When it comes to this specific product, InnerVital calls Xenamine a diet pill that will be able to “turbo charge” weight loss. Other claims that it has made about the benefits of this product include that it is an appetite suppressant, that it will increase energy levels, and that it will also “turbo charge” a dieter’s metabolism.

At the time that this review was written, the company did not cite any specific studies that would suggest that its claims have been supported by scientific study in any form. It calls its formula “scientific” but does not seem to have any science available to back up the statements that it has made.

That said, it has taken the step to actually list the ingredients within the formula on the website. At the time of this writing, the ingredients that it identified within its capsules included chromium, caffeine, and a proprietary blend made up of: Hoodia Cactus Powder, Caralluma Fimbriata Extract, Glucomannan, Green Tea, Theobromine, Guarana, Cha de Bugre, Maca Extract, L-Theanine, Banaba, Pomegranate Powder and Gugglesterone.

Several things become clear at first glance when looking at that formula. The first is that this product contains stimulants. While that may be helpful to some dieters in terms of boosting the metabolic rate, the amount per serving in these pills is exceptionally high. In fact, it is listed as being 400 mg per 2 capsule serving. That is the equivalent of drinking about 4 cups of coffee, all at once.

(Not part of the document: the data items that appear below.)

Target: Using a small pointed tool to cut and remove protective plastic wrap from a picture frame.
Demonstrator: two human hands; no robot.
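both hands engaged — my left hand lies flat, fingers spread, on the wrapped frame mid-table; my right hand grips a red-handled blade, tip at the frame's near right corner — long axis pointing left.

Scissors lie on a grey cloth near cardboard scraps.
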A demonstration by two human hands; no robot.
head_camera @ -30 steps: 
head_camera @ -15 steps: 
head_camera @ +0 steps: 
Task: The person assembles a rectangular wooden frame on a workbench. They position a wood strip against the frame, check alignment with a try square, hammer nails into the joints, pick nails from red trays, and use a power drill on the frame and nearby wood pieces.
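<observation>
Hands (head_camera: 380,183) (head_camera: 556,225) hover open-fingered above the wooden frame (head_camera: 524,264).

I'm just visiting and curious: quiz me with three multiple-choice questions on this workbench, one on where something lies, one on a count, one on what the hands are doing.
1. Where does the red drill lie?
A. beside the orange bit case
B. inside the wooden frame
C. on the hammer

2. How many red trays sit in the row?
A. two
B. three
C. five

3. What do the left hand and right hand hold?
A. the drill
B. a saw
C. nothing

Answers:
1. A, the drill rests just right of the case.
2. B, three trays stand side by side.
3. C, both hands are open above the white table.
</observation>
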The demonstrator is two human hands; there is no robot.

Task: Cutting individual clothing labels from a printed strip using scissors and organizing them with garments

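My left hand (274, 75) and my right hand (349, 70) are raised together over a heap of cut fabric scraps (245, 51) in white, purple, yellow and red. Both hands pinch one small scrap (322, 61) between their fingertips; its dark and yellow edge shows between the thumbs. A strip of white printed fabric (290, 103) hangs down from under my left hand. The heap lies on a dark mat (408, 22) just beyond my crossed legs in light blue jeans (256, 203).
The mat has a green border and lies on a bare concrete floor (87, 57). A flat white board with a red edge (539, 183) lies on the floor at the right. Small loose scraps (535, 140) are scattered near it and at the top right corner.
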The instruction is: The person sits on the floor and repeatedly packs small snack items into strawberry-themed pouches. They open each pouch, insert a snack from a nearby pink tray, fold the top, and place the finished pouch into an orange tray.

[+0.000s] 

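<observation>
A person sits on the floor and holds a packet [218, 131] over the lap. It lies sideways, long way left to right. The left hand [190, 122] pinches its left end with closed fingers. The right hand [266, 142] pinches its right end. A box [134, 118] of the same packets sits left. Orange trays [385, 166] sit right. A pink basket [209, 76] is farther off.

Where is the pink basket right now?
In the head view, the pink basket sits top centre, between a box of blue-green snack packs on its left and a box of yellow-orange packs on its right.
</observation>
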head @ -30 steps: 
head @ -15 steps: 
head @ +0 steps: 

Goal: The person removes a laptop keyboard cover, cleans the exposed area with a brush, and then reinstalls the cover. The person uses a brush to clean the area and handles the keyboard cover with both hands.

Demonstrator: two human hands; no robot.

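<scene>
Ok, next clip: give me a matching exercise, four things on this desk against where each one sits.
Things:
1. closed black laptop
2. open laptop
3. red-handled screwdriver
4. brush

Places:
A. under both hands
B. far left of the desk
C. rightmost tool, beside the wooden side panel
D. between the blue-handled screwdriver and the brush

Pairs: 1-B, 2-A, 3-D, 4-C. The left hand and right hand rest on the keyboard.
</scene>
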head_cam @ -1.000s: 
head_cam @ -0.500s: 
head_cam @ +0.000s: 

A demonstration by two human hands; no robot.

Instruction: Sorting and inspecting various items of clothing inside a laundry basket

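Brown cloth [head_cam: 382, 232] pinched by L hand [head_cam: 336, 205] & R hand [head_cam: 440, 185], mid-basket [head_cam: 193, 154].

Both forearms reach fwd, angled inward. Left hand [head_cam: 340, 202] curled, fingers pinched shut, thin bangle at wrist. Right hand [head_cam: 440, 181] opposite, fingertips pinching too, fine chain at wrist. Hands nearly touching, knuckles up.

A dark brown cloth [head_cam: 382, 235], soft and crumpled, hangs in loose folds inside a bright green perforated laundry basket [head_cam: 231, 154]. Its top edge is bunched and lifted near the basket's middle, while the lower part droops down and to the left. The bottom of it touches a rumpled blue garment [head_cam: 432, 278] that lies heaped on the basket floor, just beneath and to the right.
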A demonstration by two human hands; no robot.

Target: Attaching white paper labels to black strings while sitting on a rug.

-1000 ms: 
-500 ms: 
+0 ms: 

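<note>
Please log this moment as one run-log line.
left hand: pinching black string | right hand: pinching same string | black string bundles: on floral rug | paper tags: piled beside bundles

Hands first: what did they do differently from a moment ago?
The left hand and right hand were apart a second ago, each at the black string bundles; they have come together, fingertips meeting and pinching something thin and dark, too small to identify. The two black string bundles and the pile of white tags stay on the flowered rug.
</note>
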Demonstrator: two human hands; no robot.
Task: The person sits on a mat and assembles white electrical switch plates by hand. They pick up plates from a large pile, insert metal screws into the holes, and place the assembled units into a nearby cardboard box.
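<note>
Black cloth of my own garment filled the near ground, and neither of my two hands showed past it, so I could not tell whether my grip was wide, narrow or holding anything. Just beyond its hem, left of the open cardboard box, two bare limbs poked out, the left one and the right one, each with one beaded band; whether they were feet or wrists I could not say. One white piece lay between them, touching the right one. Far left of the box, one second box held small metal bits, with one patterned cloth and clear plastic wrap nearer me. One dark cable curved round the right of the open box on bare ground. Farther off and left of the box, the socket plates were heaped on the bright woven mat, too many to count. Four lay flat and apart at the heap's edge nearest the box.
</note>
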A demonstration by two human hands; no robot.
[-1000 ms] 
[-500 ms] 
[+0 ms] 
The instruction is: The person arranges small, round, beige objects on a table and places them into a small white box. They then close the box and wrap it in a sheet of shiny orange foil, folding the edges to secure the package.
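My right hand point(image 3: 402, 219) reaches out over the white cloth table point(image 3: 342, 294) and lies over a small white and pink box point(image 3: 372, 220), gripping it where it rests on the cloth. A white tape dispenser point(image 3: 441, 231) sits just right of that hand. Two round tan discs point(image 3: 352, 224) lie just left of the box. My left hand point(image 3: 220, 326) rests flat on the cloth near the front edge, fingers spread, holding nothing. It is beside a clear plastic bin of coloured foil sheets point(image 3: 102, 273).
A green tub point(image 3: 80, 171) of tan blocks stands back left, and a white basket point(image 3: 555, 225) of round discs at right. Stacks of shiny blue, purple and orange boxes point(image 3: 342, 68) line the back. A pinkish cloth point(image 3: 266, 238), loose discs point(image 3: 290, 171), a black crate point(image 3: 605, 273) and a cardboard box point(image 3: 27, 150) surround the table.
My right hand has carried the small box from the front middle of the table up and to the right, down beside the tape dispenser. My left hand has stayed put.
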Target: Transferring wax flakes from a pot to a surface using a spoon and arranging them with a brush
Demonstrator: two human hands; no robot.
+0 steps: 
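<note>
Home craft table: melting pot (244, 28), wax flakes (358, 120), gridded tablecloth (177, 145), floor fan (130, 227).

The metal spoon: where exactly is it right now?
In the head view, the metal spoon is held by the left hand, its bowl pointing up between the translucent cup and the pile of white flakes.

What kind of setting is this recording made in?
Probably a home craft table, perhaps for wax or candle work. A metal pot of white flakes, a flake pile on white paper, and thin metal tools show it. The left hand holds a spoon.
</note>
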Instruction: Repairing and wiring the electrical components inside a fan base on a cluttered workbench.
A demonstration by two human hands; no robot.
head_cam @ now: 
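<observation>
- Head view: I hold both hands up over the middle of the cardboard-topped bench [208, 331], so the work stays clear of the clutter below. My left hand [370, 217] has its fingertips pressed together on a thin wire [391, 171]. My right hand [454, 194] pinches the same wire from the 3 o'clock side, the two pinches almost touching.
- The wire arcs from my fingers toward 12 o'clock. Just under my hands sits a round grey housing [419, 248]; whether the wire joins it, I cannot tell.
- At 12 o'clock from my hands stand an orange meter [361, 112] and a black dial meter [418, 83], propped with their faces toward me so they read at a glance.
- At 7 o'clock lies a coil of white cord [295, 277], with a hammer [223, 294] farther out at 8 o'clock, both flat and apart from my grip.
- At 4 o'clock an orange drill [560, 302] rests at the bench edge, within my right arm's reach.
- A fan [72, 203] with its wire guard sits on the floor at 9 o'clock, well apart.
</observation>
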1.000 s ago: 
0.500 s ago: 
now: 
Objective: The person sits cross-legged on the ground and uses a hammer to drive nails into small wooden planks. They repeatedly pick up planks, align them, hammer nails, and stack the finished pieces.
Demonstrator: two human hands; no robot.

This will cause many dieters to experience any or several of a range of unpleasant and unwanted side effects.

The next point is that most of the ingredients in this list are based more on hype than scientific evidence, and very few have any research to support their use. A brief search through medical journal databases showed that there is some preliminary research to support the use of theobromine, green tea, and L-theanine, but the rest appears to be used based on anecdotal evidence, alone.